Task statement: The entries below are to be written out exactly, with no images included.
[Material provided — start]
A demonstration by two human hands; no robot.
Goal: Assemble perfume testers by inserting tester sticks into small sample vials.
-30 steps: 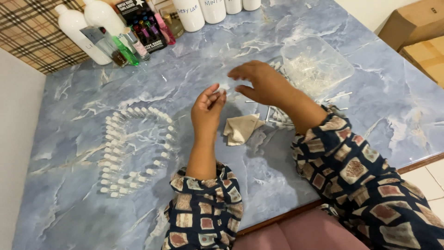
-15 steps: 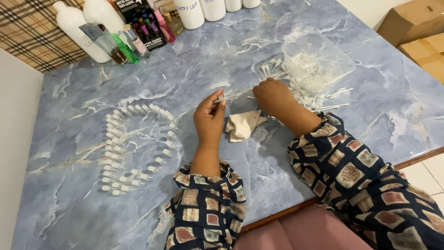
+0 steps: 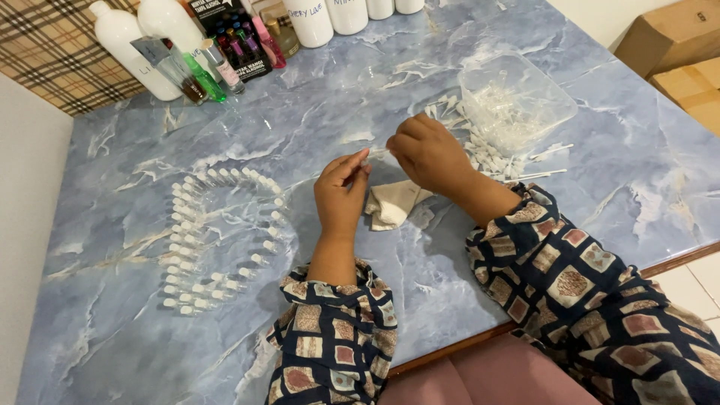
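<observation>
My left hand point(image 3: 341, 196) is raised over the blue marble table point(image 3: 525, 247), its fingertips pinched on a small clear vial. My right hand point(image 3: 429, 154) meets it from the right, pinching a small white spray-pump piece at the vial's top. A crumpled beige cloth point(image 3: 391, 204) lies on the table just below both hands. To the left, several small capped vials point(image 3: 217, 240) stand in curved rows. A clear plastic tub point(image 3: 517, 101) of white pump parts sits to the right, with loose pump pieces point(image 3: 491, 159) scattered beside it.
White bottles point(image 3: 124, 49) and small coloured bottles point(image 3: 225, 56) line the table's far edge, next to a dark display box. Plaid fabric point(image 3: 45, 52) lies at the far left. Cardboard boxes point(image 3: 679, 45) stand on the floor at the right. The table's near edge runs by my lap.
My right hand went to the pump pieces by the tub, then came back to my left hand. The left hand stayed raised holding the vial.
</observation>
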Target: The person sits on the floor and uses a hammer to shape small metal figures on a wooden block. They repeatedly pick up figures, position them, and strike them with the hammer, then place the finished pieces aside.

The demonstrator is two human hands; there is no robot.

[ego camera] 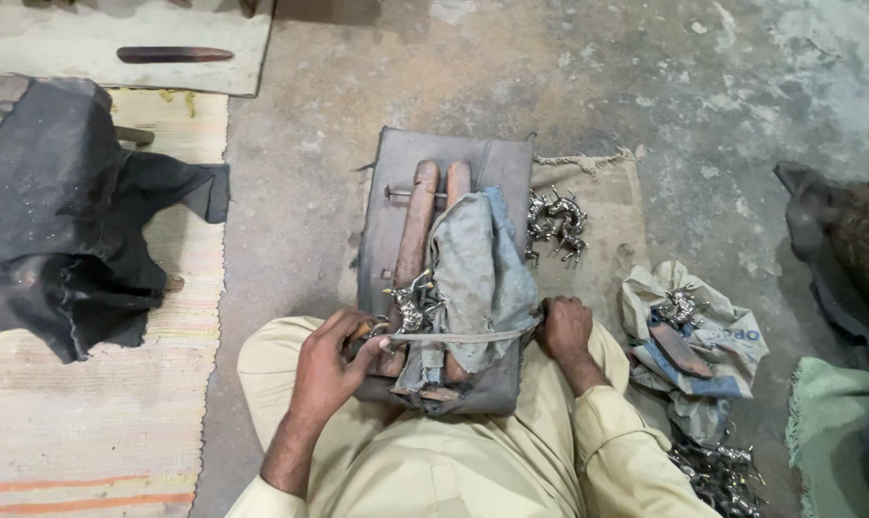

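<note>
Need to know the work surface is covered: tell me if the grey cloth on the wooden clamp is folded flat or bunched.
Bunched. The grey cloth lies crumpled in loose folds over the wooden clamp, not spread flat.

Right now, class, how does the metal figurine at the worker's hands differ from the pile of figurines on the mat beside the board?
The held figurine is single and lies against the wooden bars by the left hand; the pile of figurines is several pieces heaped together, untouched, on the mat to the board's right. Both look like shiny, silvery metal.
</note>
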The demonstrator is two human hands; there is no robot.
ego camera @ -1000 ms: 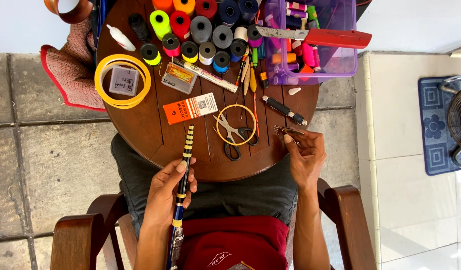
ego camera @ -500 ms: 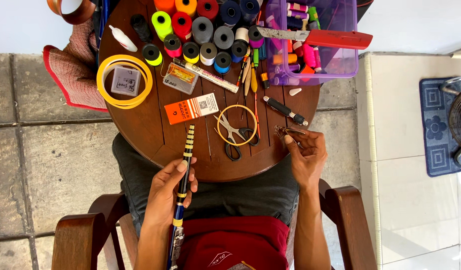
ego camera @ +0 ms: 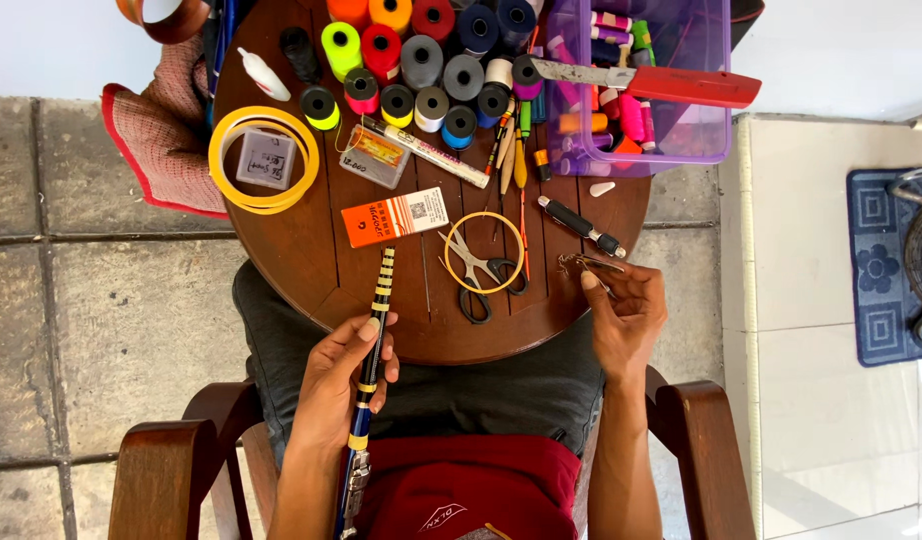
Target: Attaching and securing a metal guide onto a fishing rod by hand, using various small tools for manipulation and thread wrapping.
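Left hand point(ego camera: 343, 385) fingers wrapped around striped rod point(ego camera: 373, 345), right hand point(ego camera: 626, 315) fingers pinching small metal clip point(ego camera: 584, 264)

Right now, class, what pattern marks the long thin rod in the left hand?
Black rod with yellow bands; head view.

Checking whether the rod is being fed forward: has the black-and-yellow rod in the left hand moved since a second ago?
No. The rod keeps its tip just below the orange card on the round table, gripped by the left hand as before.
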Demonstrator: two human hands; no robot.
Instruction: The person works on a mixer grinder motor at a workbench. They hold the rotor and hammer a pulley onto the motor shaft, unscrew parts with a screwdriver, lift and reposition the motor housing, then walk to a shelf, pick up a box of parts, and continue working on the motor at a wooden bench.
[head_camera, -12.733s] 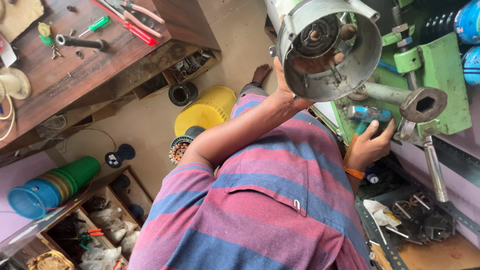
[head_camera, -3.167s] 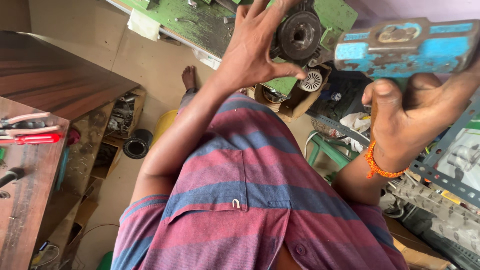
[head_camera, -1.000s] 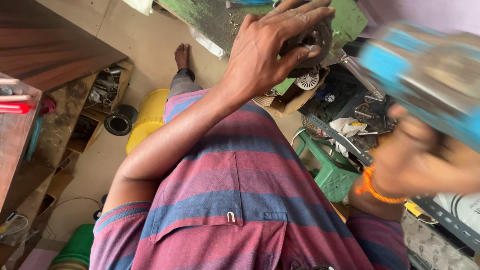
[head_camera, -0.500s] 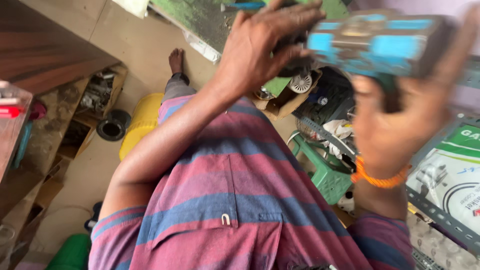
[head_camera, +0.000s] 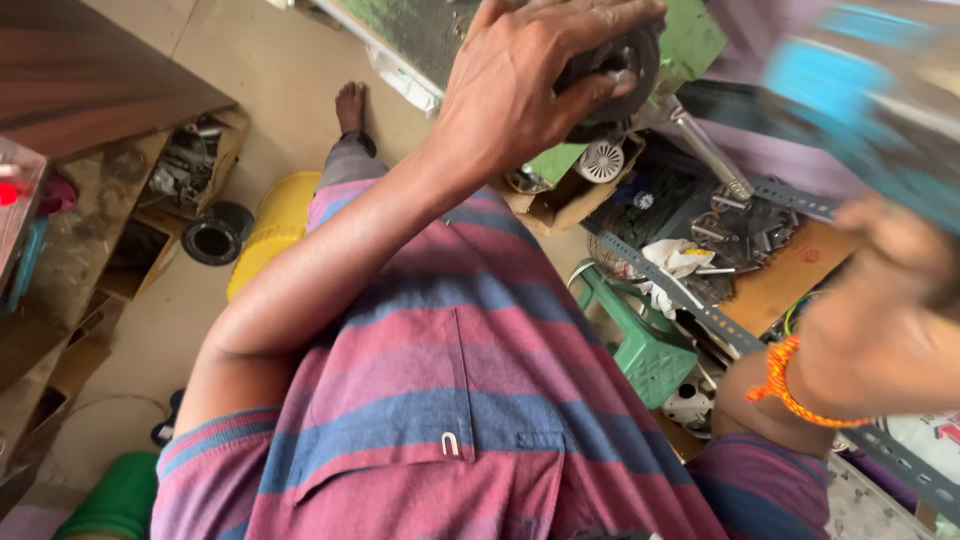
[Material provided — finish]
Task response:
A demonstration by two human hands; no robot.
Goal: Assemble perfume testers by inserting tester sticks into small sample vials.
-30 steps: 
-15 steps: 
+0 steps: 
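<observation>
My left hand point(image 3: 341, 196) is raised over the blue marble table point(image 3: 525, 247), its fingertips pinched on a small clear vial. My right hand point(image 3: 429, 154) meets it from the right, pinching a small white spray-pump piece at the vial's top. A crumpled beige cloth point(image 3: 391, 204) lies on the table just below both hands. To the left, several small capped vials point(image 3: 217, 240) stand in curved rows. A clear plastic tub point(image 3: 517, 101) of white pump parts sits to the right, with loose pump pieces point(image 3: 491, 159) scattered beside it.
White bottles point(image 3: 124, 49) and small coloured bottles point(image 3: 225, 56) line the table's far edge, next to a dark display box. Plaid fabric point(image 3: 45, 52) lies at the far left. Cardboard boxes point(image 3: 679, 45) stand on the floor at the right. The table's near edge runs by my lap.
My right hand went to the pump pieces by the tub, then came back to my left hand. The left hand stayed raised holding the vial.
</observation>
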Target: The person sits on the floor and uses a hammer to shape small metal figures on a wooden block. They repeatedly pick up figures, position them, and strike them with the hammer, then place the finished pieces aside.

The demonstrator is two human hands; there is no robot.

[ego camera] 

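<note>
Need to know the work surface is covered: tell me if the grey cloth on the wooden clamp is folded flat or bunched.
Bunched. The grey cloth lies crumpled in loose folds over the wooden clamp, not spread flat.

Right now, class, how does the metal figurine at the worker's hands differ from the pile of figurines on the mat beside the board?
The held figurine is single and lies against the wooden bars by the left hand; the pile of figurines is several pieces heaped together, untouched, on the mat to the board's right. Both look like shiny, silvery metal.
</note>
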The demonstrator is two human hands; there is no robot.
ego camera @ -1000 ms: 
ego camera @ -500 ms: 
ego camera @ +0 ms: 
Target: Attaching and securing a metal guide onto a fishing rod by hand, using various small tools for manipulation and thread wrapping.
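Left hand point(ego camera: 343, 385) fingers wrapped around striped rod point(ego camera: 373, 345), right hand point(ego camera: 626, 315) fingers pinching small metal clip point(ego camera: 584, 264)

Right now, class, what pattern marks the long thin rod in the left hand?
Black rod with yellow bands; head view.

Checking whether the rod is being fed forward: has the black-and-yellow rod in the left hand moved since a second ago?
No. The rod keeps its tip just below the orange card on the round table, gripped by the left hand as before.
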Demonstrator: two human hands; no robot.
Instruction: The person works on a mixer grinder motor at a workbench. They hold the rotor and hammer a pulley onto the motor shaft, unscrew parts with a screwdriver, lift and reposition the motor housing, then walk to a shelf, pick up a box of parts, and continue working on the motor at a wooden bench.
[head_camera, -12.733s] 
[head_camera, -3.167s] 
[head_camera, -1.000s] 
[head_camera, -0.500s] 
[head_camera, +0.000s] 

The answer requires no additions.